In summary, we identified the cellular functions and molecular targets of PCMT1 in TNBC MDA-MB-231 cells, expanding our understanding of the functions of PCMT1 in breast cancer. We found that PCMT1 has an impact on cell proliferation, migration, and invasion by regulating transcriptome profiles. These results suggest a novel functional mechanism for PCMT1 in TNBC progression by modulating the RNA expression and splicing patterns.
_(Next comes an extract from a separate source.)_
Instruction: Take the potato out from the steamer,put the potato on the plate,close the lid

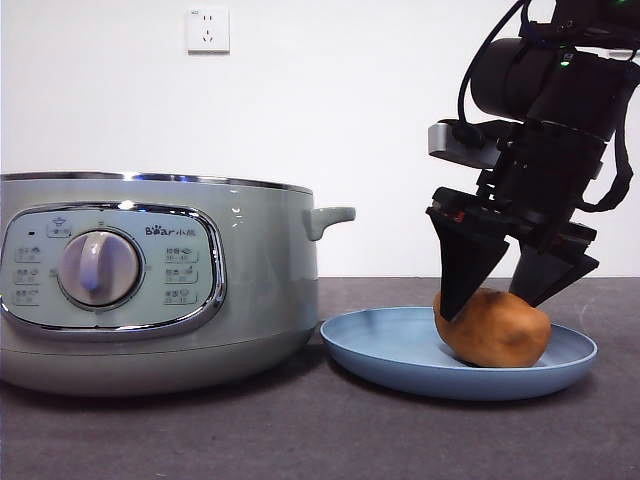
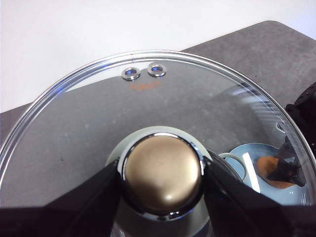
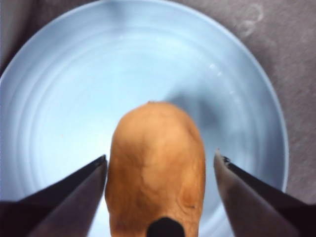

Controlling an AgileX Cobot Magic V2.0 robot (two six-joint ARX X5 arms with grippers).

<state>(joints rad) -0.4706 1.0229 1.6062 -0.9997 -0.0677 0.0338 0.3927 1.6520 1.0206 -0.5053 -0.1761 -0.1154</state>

The identified molecular targets of PCMT1 could serve as potential therapeutic targets for future TNBC treatment. Meanwhile, we have realized the limitations of this study, including the single cell line used in this study, the shortage of directly functional evidence between PCMT1 and target genes, and the absence of clinical samples and animal model validation. Thus, more in vitro and in vivo experiments, including the mutant cells with different levels of PCMT1 knockdown, and further studies are needed to validate the potential targets regulated by PCMT1.